Search the records for the string "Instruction", then copy each line that has it.

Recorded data
----------------------------------------

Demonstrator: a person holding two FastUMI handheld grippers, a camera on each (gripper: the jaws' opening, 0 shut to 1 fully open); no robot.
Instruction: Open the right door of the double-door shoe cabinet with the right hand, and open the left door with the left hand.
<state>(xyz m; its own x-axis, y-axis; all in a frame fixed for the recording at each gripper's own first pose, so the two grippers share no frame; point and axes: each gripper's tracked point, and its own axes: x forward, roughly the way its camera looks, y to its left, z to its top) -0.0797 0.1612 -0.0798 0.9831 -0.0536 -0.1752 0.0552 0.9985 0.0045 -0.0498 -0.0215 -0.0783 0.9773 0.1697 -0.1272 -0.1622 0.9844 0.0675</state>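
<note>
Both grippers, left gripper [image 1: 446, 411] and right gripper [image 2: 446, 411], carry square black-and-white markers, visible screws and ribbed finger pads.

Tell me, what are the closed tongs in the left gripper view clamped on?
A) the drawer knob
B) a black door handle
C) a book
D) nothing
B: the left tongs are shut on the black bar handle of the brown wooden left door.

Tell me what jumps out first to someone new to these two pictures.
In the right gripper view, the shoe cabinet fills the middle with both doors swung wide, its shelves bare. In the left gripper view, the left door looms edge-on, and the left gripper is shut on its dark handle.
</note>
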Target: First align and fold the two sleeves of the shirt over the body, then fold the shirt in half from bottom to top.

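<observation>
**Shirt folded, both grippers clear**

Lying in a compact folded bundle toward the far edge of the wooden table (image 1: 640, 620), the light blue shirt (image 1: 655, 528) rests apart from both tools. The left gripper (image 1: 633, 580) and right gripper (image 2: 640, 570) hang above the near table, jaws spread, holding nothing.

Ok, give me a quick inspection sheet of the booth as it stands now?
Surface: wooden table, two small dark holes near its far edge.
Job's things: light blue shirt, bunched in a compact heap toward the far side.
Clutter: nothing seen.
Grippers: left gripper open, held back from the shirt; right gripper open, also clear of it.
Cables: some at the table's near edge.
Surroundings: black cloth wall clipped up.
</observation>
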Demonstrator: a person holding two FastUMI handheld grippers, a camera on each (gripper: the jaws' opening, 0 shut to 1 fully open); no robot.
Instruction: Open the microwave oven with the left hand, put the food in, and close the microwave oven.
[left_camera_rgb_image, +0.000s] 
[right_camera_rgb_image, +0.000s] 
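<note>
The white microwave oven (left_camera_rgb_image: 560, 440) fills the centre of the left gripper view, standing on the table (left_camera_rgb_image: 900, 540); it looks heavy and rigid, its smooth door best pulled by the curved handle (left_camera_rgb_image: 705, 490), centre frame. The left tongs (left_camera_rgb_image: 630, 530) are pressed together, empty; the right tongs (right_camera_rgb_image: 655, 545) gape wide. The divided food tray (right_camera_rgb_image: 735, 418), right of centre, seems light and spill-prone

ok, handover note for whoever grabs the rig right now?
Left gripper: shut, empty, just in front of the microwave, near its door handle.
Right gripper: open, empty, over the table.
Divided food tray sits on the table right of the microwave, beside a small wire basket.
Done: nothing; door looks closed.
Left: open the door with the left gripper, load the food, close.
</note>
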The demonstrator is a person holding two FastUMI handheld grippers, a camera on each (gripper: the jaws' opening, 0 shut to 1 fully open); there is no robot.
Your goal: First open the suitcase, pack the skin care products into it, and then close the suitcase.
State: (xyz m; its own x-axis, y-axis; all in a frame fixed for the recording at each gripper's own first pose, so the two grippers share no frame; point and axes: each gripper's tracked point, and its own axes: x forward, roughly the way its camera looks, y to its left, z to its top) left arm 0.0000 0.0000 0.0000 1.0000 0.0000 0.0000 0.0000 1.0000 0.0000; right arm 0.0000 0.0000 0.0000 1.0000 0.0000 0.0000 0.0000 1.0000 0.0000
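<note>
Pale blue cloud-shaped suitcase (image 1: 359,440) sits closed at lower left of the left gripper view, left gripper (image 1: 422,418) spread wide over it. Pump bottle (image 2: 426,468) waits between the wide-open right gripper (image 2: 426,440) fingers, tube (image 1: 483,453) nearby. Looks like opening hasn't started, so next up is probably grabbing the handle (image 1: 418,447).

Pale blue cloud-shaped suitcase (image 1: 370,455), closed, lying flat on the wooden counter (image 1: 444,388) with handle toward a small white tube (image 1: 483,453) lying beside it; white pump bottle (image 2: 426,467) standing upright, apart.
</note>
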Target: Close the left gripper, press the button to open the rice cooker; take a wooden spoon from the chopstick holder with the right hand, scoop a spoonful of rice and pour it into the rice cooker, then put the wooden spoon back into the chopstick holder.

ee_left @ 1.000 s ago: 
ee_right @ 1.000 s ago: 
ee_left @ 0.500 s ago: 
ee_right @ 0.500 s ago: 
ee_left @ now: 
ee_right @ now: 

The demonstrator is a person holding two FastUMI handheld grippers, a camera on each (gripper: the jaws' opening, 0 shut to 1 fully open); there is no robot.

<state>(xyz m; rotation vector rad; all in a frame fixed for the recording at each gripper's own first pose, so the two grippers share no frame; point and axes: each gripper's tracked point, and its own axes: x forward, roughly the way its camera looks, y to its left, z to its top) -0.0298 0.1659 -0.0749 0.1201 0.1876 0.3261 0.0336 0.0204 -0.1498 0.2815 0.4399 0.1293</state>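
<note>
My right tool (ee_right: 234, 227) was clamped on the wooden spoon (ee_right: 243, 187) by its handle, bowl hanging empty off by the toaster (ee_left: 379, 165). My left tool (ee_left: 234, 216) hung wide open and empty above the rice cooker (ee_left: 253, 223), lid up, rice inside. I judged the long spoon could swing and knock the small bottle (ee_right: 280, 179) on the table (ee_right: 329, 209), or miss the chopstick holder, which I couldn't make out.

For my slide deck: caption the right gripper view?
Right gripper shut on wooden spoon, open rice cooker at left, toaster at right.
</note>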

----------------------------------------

▶ _Output for this task_:
Instruction: Open the right door of the double-door shoe cabinet with the right hand, and open the left door with the left hand.
Instruction: Open the microwave oven with the left hand, put the food in, and close the microwave oven.

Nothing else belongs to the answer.